Daniele Kihlgren (foto d'archivio)

SANTO STEFANO DI SESSANIO

I dolori di Kihlgren: ho fatto rinascere il borgo in Abruzzo, ma in tanti hanno approfittato di me

L'imprenditore italo-svedese fondatore dell'albergo diffuso racconta come è iniziata (con una storia d'amore) quella che lui preferisce chiamare "battaglia di civiltà"

PESCARA. "Ho fatto rinascere il borgo in Abruzzo, ma tanti hanno approfittato di me": sono le parole con le quali il fondatore dell'albergo diffuso a Santo Stefano di Sessanio, Daniele Kihlgren, 53 anni, narra la sua strada che l'ha portato a costituire quello che viene definito un modello d'impresa turistica e replicato a Matera. L'imprenditore italo-svedese lo racconta in un'intervista di Candida Morvillo sul Corriere.it all'uscita dell'autobiografia (la seconda) I Tormenti del giovane Kihlgren (Baldini+Castoldi): dall'infanzia, alla droga, alla malattia e quindi alla sua eperienza nel borgo aquilano.

Ad esempio, Kihlgren racconta che la prima volta che vide Santo Stefano di Sessanio fu quando il fratello morì e lui, fresco di laurea, prese la moto e comincio a vagare fino a quando rimase folgorato dal paese.

Ma in mezzo c'è anche una storia d'amore. "Ci ero arrivato", prosegue nell'intervista, "cercando una ragazza incrociata anni prima e che ora è la mia fidanzatina. Ieri, ha provato a staccarmi un bulbo oculare con un cellulare, ma questa è un’altra storia. Nel primo incontro, per strada, bellina bellina, guardando il mio cane e non me, aveva detto “e tu chi sei?”. Insomma, anni dopo, a lutto, torno a cercarla, vedo Santo Stefano, con la sua torre medievale, le vecchie case incontaminate dalla modernità, e ci vedo subito “il mio progetto”".
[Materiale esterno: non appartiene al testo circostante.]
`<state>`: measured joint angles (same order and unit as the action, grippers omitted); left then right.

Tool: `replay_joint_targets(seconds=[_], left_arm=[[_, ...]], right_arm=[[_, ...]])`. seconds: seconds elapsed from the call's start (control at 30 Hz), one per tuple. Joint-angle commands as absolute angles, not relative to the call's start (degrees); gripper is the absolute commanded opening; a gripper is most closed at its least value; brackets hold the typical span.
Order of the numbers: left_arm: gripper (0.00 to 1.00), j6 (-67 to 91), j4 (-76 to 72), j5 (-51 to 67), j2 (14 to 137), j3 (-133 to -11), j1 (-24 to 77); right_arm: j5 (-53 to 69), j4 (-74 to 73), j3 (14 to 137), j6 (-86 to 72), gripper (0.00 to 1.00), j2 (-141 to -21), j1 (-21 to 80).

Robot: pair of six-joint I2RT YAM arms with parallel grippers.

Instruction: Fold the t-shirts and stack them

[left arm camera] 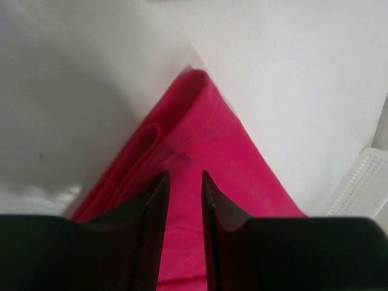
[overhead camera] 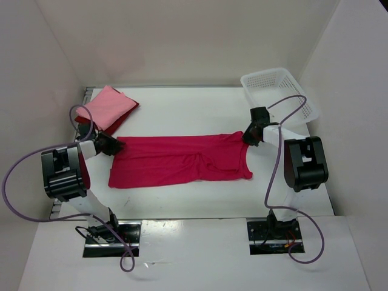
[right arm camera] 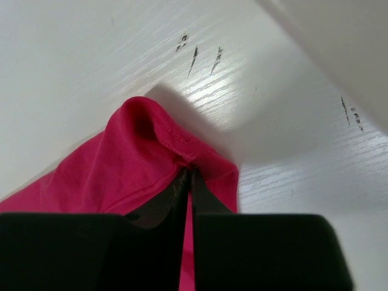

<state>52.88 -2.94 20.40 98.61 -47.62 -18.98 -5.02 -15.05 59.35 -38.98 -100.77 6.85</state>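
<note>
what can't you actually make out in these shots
- Dark red t-shirt: top view, mostly buried under the folded pink t-shirt, so its fold is hidden.
- Left claw: left wrist view, fingers slightly apart over the magenta t-shirt; whether they pinch cloth is unclear.
- Basket: left wrist view, cut off by the right edge.
- Right claw: shut on that shirt in the right wrist view, but the close crop hides which part.

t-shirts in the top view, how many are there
3: a magenta one spread across the middle, a light pink one folded at the far left corner, a dark red one beneath it, mostly hidden.
</note>
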Motion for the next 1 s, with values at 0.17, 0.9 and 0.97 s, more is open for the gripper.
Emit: replay_joint_targets(seconds=[0.17,0.9,0.97], left_arm=[[0.36,49.40,0.78,20.13,89.13,-50.54,-18.63],[0.34,37.79,7.47,21.35,87.89,-53.79,-5.45],[0.34,37.27,8.26,22.06,86.32,-53.79,-5.45]], right_arm=[[-2.30,-17.40,63.72,-38.58,0.37,-93.71,6.50],[2.55,-11.95,59.58,-44.48,0.03,-103.69,20.13],[2.55,-12.56,64.84,-44.47,0.03,-108.95,20.13]])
A proposito dell'idea dell'albergo diffuso, Kihlgren dice che non gli piace chiamarlo così: "La mia è una battaglia di civiltà e deve avere un ritorno economico solo per farsi un modello. Da tempo, immaginavo di recuperare un borgo di “architettura minore”, privo di cemento. L’idea era un posto in cui vivere come 70 anni fa, con i mobili di allora, anche se scomodi, i tessuti fatti a telaio come una volta. C’erano aspettative e un modo in cui gli altri mi vedevano che mi stavano stretti".

"Abbiamo rischiato di fallire perché tanti hanno approfittato di me", aggiunge Kihlgren, "però, l’intelligenza emotiva resta integra anche se i neuroni sono andati. E, negli anni, ho trovato collaboratori fidati e un grande gruppo ci ha aiutato a titolo grazioso. Siamo cresciuti, ora progetto un resort in Ruanda. Ci vado da anni, per una Onlus di assistenza sanitaria, e sempre in sella alla mia vecchia moto".